> _WHAT TO PRODUCE_:
The expected answer is the set of lines in the data below between the line holding "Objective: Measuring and" and the line holding "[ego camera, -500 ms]", inclusive, written out exactly.

+++ SOURCE RECORDS +++

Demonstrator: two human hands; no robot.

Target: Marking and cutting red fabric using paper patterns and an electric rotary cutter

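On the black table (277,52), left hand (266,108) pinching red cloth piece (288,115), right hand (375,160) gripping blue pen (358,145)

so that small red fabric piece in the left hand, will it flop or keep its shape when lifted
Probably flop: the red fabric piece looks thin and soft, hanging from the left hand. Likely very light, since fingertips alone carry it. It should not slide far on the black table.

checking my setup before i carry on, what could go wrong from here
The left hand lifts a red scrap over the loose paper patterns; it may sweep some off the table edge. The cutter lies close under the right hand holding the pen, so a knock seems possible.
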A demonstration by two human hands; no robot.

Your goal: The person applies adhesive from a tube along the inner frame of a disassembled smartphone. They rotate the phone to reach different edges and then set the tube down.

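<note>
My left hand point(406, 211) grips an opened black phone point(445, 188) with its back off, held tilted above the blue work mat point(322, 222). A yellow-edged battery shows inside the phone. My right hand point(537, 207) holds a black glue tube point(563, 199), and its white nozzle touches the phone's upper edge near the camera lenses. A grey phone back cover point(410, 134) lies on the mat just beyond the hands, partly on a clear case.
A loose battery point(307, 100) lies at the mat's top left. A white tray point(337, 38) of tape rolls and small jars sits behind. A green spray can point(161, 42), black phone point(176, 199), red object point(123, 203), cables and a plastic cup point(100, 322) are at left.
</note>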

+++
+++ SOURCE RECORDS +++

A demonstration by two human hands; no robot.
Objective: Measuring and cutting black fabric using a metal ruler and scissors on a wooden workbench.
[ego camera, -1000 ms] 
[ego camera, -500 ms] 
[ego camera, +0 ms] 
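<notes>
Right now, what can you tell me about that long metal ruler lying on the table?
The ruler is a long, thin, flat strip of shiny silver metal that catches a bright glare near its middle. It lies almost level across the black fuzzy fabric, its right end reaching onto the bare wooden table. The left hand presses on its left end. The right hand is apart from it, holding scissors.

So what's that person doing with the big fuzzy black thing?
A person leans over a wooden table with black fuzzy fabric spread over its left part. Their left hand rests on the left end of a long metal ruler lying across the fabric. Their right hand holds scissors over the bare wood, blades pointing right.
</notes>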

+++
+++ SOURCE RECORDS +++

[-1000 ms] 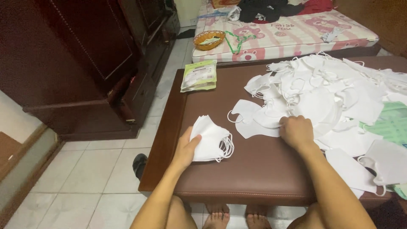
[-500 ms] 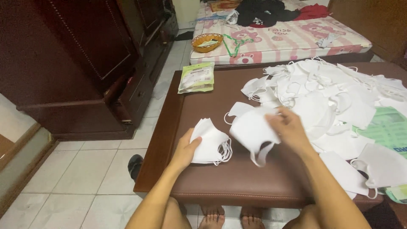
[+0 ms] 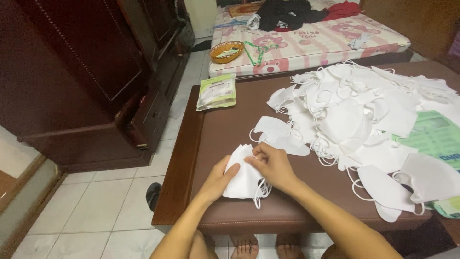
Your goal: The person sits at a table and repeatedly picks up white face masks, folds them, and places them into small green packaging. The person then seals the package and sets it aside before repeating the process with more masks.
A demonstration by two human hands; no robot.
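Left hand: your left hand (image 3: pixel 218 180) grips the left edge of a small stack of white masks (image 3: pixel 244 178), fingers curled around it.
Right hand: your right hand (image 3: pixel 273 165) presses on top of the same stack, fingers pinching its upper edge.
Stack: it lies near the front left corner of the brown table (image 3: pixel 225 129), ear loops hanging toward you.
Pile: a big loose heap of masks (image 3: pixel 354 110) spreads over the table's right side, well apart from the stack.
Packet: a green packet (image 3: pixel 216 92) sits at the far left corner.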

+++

> _OUTPUT OF THE TASK_:
Objective: Measuring and cutting black fabric using a metal ruler and scissors on a wooden workbench.
[ego camera, -1000 ms] 
[ego camera, -500 ms] 

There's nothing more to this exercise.